In 1966 “El Dorado” was a re-make of “Rio Bravo” by the same director, Howard Hawks. This time around Robert Mitchum played the drunk, James Caan is Ricky Nelson & John Wayne, with the help of a wig & a corset, he played John Wayne. It is a good film but it is rooted in the tradition of the great 1950s westerns. Richard Brooks had a brand new bag. Something was happening & Howard Hawks did not know what it was.”The Professionals” is a harbinger of not only the new westerns of Peckinpah & Leone but of a new style of cinema. I loved it when I was 13 years old & I still love it. Did I say that Claudia Cardinale is in it ? Oh my, oh my.
Brooks was back on it, his next film was the hottest literary property of the day. “In Cold Blood” is the magnum opus of Truman Capote. The author’s propensity for self-promotion & doubts about the veracity of his reportage have clouded both Capote’s & the book’s reputation. The pellucid prose, matched by few novelists or journalists, meant that the “true account of a multiple murder & its consequences” became an international best seller & a pioneer of both the style & faction of New Journalism.
Brooks was chosen by Capote to adopt his novel for the screen. By electing to film a story of small town USA (Holcomb, Kansas, 1959) in black & white, then to cast two unknown actors in the lead roles, the director went against the prevailing Hollywood snazz. There’s a noirish element to “In Cold Blood” as well as a touch of documentary. The story of the two young murderers is told in flashback, though we know the outcome Brooks is a more thancapable navigator of a disturbing story. Quincy Jones’ Oscar nominated soundtrack does its thing too. This is the benchmark of true-crime movies.

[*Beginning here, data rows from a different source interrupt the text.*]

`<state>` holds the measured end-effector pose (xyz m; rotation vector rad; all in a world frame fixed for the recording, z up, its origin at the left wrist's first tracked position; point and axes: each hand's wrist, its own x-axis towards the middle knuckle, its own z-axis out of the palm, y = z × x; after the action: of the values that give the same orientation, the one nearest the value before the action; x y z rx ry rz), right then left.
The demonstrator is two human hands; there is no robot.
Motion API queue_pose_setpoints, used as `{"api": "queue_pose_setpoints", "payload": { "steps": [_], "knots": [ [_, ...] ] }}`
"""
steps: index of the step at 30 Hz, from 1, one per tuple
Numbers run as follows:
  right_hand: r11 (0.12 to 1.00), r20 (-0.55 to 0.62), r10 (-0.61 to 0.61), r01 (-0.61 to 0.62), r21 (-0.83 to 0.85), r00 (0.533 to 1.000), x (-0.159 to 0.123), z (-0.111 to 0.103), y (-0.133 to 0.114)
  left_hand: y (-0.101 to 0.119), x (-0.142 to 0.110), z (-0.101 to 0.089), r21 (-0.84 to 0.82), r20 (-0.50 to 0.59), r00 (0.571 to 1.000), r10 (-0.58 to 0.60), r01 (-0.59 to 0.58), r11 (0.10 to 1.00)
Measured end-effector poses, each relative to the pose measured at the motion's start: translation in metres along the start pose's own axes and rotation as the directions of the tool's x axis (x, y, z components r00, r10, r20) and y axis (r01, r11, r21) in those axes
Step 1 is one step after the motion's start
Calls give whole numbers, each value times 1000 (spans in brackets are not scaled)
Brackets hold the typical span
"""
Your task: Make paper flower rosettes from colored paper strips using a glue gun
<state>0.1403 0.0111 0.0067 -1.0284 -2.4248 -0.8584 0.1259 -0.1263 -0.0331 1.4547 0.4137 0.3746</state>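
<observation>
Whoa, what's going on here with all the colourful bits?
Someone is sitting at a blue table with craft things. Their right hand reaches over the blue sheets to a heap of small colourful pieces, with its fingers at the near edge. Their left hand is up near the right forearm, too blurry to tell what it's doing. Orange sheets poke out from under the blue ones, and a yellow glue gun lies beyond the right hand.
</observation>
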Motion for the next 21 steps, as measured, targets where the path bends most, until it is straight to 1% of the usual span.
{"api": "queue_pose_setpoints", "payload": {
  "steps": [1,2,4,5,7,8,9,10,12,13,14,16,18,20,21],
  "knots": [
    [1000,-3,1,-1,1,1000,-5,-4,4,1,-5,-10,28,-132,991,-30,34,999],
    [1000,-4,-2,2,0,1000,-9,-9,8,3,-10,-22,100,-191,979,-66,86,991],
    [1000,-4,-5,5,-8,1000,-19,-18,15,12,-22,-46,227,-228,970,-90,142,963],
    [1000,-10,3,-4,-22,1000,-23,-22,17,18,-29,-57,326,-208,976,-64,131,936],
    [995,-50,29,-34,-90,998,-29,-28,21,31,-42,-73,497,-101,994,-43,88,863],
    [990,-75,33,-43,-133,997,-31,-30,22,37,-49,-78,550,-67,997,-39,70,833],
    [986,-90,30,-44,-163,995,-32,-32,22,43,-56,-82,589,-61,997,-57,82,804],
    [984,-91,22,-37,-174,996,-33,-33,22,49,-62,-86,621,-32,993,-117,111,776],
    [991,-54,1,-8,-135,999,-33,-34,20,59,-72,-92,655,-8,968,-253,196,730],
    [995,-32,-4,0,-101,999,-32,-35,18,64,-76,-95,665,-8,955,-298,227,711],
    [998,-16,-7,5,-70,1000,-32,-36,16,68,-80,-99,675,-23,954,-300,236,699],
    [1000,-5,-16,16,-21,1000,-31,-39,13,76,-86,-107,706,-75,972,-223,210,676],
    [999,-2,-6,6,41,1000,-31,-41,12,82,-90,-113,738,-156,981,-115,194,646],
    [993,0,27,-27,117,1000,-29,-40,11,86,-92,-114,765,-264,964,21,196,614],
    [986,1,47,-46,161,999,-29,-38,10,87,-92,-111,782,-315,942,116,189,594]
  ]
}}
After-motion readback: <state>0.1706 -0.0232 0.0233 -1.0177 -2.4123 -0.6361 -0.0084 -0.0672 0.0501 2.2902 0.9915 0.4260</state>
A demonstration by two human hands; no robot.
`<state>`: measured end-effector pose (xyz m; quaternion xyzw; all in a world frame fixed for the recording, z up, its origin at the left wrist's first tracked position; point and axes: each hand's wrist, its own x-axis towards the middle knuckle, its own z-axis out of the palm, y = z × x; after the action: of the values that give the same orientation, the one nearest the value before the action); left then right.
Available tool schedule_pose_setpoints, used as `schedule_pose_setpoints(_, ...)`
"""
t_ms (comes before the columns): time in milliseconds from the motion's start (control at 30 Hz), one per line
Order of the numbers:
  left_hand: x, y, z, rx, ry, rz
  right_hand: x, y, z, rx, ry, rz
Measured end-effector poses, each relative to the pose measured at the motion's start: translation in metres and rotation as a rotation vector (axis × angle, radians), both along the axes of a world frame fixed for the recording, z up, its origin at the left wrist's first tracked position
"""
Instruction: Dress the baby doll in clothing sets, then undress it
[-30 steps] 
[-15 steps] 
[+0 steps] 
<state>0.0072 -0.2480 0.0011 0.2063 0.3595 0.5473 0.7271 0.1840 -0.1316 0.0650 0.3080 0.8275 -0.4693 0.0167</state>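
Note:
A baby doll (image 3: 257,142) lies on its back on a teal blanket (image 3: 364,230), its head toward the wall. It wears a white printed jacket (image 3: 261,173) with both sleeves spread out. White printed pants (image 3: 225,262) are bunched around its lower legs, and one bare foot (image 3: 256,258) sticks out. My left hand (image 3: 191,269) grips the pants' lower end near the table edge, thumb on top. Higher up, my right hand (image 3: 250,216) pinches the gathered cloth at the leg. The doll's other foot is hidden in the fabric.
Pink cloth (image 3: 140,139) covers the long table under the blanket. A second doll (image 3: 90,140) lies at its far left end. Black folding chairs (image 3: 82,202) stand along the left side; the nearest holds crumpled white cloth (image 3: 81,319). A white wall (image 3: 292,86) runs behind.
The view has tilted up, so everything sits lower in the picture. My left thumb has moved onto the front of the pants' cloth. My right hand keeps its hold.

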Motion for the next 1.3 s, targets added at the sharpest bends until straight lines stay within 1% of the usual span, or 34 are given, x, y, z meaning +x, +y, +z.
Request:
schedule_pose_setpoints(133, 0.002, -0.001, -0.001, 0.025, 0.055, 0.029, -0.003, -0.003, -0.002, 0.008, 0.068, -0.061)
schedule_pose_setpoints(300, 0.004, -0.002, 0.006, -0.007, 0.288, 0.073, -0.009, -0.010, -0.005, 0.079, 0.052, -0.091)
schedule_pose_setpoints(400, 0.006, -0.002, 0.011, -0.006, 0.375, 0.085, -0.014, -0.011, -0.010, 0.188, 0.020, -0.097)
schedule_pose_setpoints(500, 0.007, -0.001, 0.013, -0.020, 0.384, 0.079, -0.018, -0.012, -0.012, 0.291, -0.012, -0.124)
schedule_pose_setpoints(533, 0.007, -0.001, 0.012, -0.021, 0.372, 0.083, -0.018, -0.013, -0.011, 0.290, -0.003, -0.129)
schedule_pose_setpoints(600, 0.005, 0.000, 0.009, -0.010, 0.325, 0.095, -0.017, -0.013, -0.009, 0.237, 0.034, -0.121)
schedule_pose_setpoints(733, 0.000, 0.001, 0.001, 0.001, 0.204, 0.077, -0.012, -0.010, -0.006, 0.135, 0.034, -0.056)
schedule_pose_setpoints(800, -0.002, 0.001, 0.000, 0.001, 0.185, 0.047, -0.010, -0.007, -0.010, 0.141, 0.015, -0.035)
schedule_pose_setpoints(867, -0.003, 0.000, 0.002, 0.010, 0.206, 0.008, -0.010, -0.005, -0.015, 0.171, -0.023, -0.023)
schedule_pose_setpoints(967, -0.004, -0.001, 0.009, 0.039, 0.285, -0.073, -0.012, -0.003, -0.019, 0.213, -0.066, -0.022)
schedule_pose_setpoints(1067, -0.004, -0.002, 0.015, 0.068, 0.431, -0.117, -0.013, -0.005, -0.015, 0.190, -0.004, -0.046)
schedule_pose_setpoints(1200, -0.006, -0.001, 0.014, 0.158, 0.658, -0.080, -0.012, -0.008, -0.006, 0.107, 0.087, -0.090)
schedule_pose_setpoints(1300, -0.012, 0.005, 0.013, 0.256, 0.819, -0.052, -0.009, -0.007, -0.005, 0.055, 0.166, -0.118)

Richard Brooks never got this good again. He directed only 3 films in the 1970s. One of these, “$” (1971)stars Warren Beatty & Goldie Hawn…anyone ? There was a return to the western, with Gene Hackman & “Bite The Bullet”, that definitely merits another look. For 10 years he made intelligent, challenging, adult cinema including one of my favourite westerns of all time, a tough list to get on to. He’s a Face.